» To do
Among the lines below, restate word for word only those from the line with "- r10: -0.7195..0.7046" through the line with "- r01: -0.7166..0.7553", with both end lines kept.

» Information shown
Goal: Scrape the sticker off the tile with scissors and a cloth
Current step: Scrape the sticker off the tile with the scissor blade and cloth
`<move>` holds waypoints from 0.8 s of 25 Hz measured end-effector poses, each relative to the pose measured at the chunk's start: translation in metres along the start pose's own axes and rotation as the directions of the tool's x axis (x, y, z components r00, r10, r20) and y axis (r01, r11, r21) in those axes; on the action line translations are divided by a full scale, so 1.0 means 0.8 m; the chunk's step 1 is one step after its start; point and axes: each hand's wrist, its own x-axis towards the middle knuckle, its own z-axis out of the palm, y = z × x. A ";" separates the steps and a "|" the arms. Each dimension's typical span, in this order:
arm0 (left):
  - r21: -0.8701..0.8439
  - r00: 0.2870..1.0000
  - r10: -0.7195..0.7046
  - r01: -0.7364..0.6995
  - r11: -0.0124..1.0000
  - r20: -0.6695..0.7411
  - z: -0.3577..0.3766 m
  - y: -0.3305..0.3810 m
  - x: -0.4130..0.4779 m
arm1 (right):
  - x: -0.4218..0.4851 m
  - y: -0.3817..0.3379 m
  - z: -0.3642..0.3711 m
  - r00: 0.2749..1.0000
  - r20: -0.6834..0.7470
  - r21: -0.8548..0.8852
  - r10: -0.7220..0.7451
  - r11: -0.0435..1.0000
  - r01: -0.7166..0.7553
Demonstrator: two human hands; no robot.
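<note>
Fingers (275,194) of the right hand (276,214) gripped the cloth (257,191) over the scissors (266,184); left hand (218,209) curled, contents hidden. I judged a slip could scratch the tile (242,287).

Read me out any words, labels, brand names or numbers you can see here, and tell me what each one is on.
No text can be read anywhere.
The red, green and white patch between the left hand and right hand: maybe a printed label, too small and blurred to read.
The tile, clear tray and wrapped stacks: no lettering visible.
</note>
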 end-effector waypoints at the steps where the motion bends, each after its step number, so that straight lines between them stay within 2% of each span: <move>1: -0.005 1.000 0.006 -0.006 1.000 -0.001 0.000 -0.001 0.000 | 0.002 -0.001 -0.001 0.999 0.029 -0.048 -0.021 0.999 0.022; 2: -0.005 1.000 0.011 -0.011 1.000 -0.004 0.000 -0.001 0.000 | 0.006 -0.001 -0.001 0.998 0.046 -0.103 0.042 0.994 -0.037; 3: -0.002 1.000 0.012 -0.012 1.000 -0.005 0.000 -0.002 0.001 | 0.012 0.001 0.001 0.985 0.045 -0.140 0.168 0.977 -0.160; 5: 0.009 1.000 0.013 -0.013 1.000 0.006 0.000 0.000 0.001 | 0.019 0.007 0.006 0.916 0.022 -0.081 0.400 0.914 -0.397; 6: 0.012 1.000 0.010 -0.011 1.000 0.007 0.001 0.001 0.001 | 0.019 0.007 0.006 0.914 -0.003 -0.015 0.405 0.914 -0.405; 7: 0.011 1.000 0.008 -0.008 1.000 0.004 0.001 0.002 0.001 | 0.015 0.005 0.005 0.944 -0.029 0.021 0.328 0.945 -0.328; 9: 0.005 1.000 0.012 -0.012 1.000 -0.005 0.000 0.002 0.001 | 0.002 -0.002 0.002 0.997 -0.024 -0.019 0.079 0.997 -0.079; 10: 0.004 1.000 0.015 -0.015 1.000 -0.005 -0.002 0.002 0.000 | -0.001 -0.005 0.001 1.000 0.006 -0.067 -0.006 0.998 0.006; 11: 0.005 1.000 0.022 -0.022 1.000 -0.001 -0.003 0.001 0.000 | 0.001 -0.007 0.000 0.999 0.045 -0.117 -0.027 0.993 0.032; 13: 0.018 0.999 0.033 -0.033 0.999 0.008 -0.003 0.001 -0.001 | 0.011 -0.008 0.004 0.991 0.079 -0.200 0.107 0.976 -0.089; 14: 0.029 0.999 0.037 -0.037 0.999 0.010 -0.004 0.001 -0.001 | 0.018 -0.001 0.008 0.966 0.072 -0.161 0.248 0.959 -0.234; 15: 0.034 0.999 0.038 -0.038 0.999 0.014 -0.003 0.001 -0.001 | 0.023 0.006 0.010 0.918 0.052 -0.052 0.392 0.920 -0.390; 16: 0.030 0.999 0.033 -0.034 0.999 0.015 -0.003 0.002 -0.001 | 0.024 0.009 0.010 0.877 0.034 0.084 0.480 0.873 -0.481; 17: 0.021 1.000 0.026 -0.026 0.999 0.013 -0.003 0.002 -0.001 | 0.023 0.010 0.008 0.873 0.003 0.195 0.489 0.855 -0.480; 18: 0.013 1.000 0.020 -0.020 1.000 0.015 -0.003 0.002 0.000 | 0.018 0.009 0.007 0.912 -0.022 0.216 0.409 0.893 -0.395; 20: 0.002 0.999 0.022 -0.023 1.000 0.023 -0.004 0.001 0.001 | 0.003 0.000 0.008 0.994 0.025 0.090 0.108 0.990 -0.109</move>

» Completed task
  - r10: -0.7195..0.7046
  - r01: -0.7364..0.6995
  - r11: -0.0124..1.0000
  - r20: -0.6695..0.7411
  - z: -0.3577..0.3766 m
  - y: -0.3305..0.3810 m
  - x: -0.4130..0.4779 m
arm1 (right):
  - x: -0.4218..0.4851 m
  - y: -0.3817..0.3379 m
  - z: -0.3642..0.3711 m
  - r00: 0.2749..1.0000
  - r20: -0.6834..0.7470
  - r21: -0.8548..0.8852
  - r10: -0.7220..0.7451
  - r11: -0.0435..1.0000
  - r01: -0.7166..0.7553

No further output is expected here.